> **Brief**: Among the lines of the entries below, count those containing the word "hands" and answer with the number only.

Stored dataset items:
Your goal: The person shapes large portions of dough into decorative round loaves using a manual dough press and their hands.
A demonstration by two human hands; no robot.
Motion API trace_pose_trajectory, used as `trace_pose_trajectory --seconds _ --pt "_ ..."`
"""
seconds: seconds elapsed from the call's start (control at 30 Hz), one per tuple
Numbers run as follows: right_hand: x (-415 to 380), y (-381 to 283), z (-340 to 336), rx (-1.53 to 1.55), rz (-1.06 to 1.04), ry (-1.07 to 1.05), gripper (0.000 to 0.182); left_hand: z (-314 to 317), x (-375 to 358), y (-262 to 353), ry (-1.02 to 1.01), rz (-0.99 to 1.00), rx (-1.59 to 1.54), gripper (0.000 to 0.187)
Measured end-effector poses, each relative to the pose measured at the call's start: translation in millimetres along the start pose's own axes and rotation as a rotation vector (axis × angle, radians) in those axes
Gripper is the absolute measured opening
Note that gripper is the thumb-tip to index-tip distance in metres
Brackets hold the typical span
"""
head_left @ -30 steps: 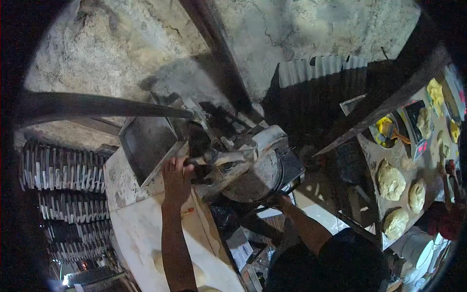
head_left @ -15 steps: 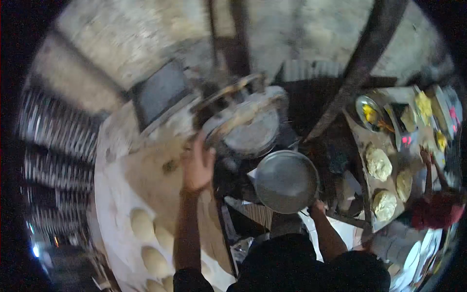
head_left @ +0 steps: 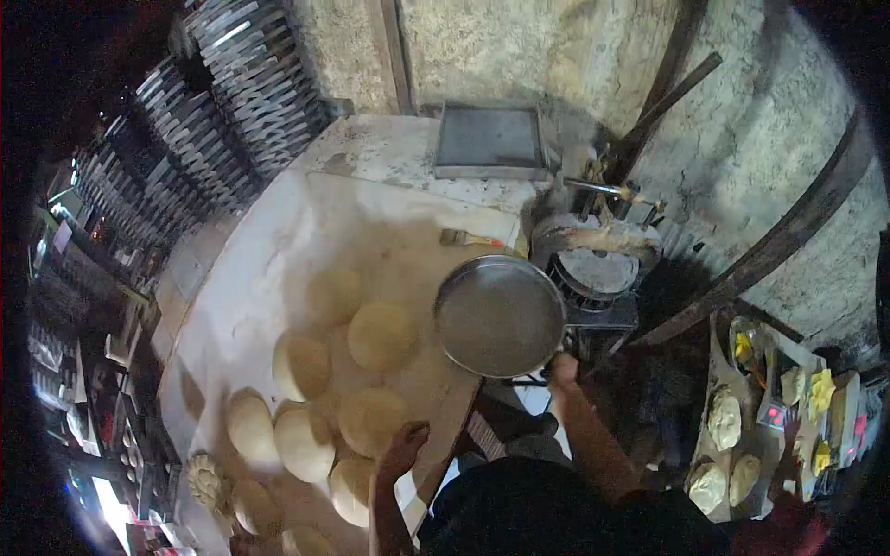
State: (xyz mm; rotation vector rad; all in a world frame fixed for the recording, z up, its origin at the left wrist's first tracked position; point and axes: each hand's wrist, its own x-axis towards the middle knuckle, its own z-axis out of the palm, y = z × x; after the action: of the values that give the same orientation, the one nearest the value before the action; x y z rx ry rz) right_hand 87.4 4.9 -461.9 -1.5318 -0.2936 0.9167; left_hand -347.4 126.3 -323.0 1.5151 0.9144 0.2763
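My right hand (head_left: pixel 563 371) grips the rim of a round, shallow metal sieve (head_left: pixel 501 315), held level over the right edge of the work table (head_left: pixel 269 222). The sieve looks bare inside, though its mesh is too fine to make out. My left hand (head_left: pixel 403 448) is low over the table beside a large round dough ball (head_left: pixel 373 422). Its fingers are curled in, and whatever they may hold is hidden. Several more pale dough balls (head_left: pixel 303 442) lie to the left of that hand. A flat brush (head_left: pixel 470 239) rests beyond the sieve.
A dark rectangular tray (head_left: pixel 489 139) sits at the table's back. Right of it stands a round-topped machine (head_left: pixel 596 269) with a handle. Stacked metal trays (head_left: pixel 250 83) rise at left. Another person's hand (head_left: pixel 791 426) is at a side table with dough pieces (head_left: pixel 723 417).
The view has swung left toward the table. My left hand, spread near the machine before, is now down by the dough with fingers curled. The sieve has moved over the table edge.
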Motion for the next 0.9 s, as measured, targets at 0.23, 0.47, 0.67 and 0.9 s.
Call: trace_pose_trajectory --seconds 0.23,0.47,0.67,0.9 --pt "-15 -31 46 0.265 0.087 -0.187 0.041 5 3 18 0.08 0.069 -0.039 0.032" --pt "-80 -38 -115 0.287 0.093 -0.046 0.046 69 113 117 -0.07 0.503 0.391 0.033" --pt "-147 16 -292 -0.186 -0.262 0.365 0.036 126 338 120 0.319 0.887 0.651 0.02" --pt "-77 54 -330 -0.042 0.303 0.32 0.03 106 512 184 0.222 0.563 1.245 0.027"
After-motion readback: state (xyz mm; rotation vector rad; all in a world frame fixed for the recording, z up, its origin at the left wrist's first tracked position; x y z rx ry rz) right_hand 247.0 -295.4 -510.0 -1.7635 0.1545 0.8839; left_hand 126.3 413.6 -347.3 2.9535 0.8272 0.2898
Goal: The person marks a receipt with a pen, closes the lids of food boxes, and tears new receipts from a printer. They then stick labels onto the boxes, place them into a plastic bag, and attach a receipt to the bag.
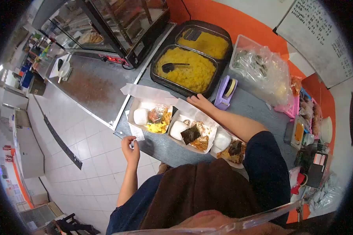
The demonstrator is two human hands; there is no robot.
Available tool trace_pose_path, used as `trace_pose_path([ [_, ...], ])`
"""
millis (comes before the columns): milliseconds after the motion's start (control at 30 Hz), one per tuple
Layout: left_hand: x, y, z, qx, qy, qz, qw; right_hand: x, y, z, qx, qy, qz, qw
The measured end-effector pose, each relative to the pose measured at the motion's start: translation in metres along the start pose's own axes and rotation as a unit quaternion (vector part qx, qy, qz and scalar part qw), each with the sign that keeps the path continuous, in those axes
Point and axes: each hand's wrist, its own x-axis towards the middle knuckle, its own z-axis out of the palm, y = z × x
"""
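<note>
My right hand [201, 103] reaches over to the raised lid [196, 111] of the middle box, its fingers stretched out at the lid's top edge beside a black tray. That middle paper box [190, 149] holds white rice [178, 129], a dark seaweed sheet [190, 134] and browned food. My left hand [130, 152] is off the table's front edge, fingers loosely curled and apart, near a white paper slip [136, 132]. The left box [134, 105] contains rice, yellow egg [157, 127] and a plastic-wrapped red portion [157, 114]. Partly under my right arm, a third box [236, 165] contains rice and browned food.
Behind the boxes, black trays hold yellow food [196, 72] with a black spoon [175, 67]. A purple tape dispenser [224, 94] and a clear bin of plastic bags [259, 66] stand to the right. A glass warmer cabinet [117, 35] is at the back left.
</note>
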Motion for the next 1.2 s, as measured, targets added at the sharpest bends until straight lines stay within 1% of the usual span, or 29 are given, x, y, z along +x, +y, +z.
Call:
trace_pose_path([
  [33, -0.001, 0.000, -0.002, 0.020, -0.027, 0.019, 0.999, -0.001, 0.001, -0.003, -0.103, 0.012, -0.022, 0.994],
  [100, 0.004, 0.002, -0.009, 0.020, -0.034, 0.040, 0.998, -0.007, 0.011, -0.008, -0.113, 0.020, -0.032, 0.993],
  [167, 0.017, 0.009, -0.012, -0.011, -0.008, 0.051, 0.999, -0.014, 0.015, -0.007, -0.122, 0.032, -0.036, 0.991],
  [233, 0.031, 0.022, -0.015, -0.018, -0.002, 0.079, 0.997, -0.024, 0.014, 0.008, -0.128, -0.020, -0.093, 0.987],
  [267, 0.041, 0.030, -0.014, -0.024, 0.010, 0.105, 0.994, -0.027, 0.014, 0.006, -0.186, -0.028, -0.101, 0.977],
  [300, 0.050, 0.039, -0.012, -0.027, 0.009, 0.109, 0.994, -0.028, 0.015, 0.006, -0.190, -0.030, -0.098, 0.976],
  [367, 0.071, 0.057, -0.007, -0.023, 0.005, 0.194, 0.981, -0.022, 0.020, -0.002, -0.041, -0.041, -0.036, 0.998],
  [400, 0.084, 0.063, -0.002, -0.022, -0.008, 0.212, 0.977, -0.021, 0.020, 0.012, -0.086, -0.101, -0.086, 0.987],
  [433, 0.099, 0.070, 0.003, -0.022, -0.010, 0.215, 0.976, -0.017, 0.019, 0.013, -0.086, -0.101, -0.083, 0.988],
  [467, 0.118, 0.078, 0.009, -0.019, -0.017, 0.258, 0.966, -0.009, 0.015, 0.012, -0.202, -0.017, -0.064, 0.977],
  [500, 0.138, 0.086, 0.015, -0.015, -0.025, 0.300, 0.954, -0.001, 0.011, 0.012, -0.315, 0.067, -0.043, 0.946],
  [567, 0.183, 0.108, 0.029, -0.008, -0.063, 0.328, 0.942, 0.008, 0.013, 0.006, -0.282, 0.077, -0.014, 0.956],
  [633, 0.228, 0.117, 0.045, 0.034, -0.198, 0.299, 0.933, 0.011, 0.020, -0.010, -0.077, -0.019, -0.019, 0.997],
  [667, 0.248, 0.113, 0.057, 0.035, -0.204, 0.297, 0.932, 0.012, 0.022, -0.013, -0.073, -0.014, -0.029, 0.997],
  [700, 0.267, 0.106, 0.070, 0.118, -0.383, 0.201, 0.894, 0.014, 0.026, -0.016, -0.068, -0.015, -0.028, 0.997],
  [733, 0.282, 0.098, 0.085, 0.195, -0.543, 0.094, 0.812, 0.016, 0.030, -0.020, -0.065, 0.027, -0.040, 0.997],
  [767, 0.294, 0.087, 0.106, 0.194, -0.547, 0.088, 0.810, 0.017, 0.035, -0.025, -0.061, 0.070, -0.055, 0.994],
  [800, 0.303, 0.073, 0.128, 0.297, -0.653, 0.081, 0.692, 0.021, 0.037, -0.036, -0.030, 0.003, -0.053, 0.998],
  [833, 0.306, 0.065, 0.142, 0.388, -0.737, 0.074, 0.548, 0.023, 0.037, -0.040, -0.022, 0.001, -0.056, 0.998],
  [867, 0.309, 0.057, 0.149, 0.386, -0.741, 0.071, 0.545, 0.026, 0.037, -0.042, -0.063, 0.002, -0.090, 0.994],
  [900, 0.313, 0.049, 0.155, 0.408, -0.709, -0.036, 0.574, 0.027, 0.035, -0.041, -0.106, 0.004, -0.123, 0.987],
  [933, 0.318, 0.042, 0.162, 0.426, -0.667, -0.141, 0.595, 0.025, 0.026, -0.026, -0.109, 0.010, -0.109, 0.988],
  [967, 0.324, 0.022, 0.169, 0.426, -0.669, -0.140, 0.592, 0.023, 0.025, -0.024, -0.106, 0.008, -0.108, 0.988],
  [1000, 0.331, -0.008, 0.177, 0.265, -0.654, -0.206, 0.678, 0.021, 0.025, -0.023, -0.096, -0.018, -0.079, 0.992],
  [1033, 0.332, -0.011, 0.179, 0.094, -0.614, -0.265, 0.738, 0.019, 0.025, -0.021, -0.086, -0.044, -0.052, 0.994],
  [1067, 0.329, -0.016, 0.182, 0.051, -0.582, -0.279, 0.762, 0.018, 0.021, -0.011, -0.089, -0.016, -0.041, 0.995],
  [1100, 0.327, -0.021, 0.184, 0.051, -0.585, -0.282, 0.759, 0.014, 0.019, -0.005, -0.084, -0.019, -0.041, 0.995],
  [1167, 0.321, -0.022, 0.180, -0.029, -0.579, -0.339, 0.741, 0.007, 0.017, 0.001, -0.094, 0.029, -0.057, 0.993],
  [1200, 0.316, -0.022, 0.178, -0.065, -0.553, -0.347, 0.755, 0.006, 0.015, 0.003, -0.085, 0.013, -0.053, 0.995],
])
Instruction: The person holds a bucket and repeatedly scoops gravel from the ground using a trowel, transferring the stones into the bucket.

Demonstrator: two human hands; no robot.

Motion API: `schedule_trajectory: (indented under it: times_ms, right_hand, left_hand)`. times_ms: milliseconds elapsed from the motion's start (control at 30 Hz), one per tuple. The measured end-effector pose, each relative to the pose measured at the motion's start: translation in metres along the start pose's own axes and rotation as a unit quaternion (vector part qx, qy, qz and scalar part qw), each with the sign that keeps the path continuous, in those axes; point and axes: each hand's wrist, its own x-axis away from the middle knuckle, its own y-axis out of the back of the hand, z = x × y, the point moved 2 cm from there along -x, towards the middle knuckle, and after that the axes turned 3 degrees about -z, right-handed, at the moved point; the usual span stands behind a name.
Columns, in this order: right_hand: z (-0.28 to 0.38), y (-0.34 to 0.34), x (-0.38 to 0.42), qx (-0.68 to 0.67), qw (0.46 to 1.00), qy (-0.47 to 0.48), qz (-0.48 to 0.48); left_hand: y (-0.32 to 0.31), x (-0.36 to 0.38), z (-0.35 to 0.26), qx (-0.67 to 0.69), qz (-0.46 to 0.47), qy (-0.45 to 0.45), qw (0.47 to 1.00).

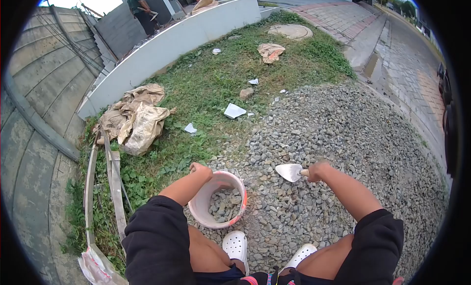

> **Response to this exercise**: 4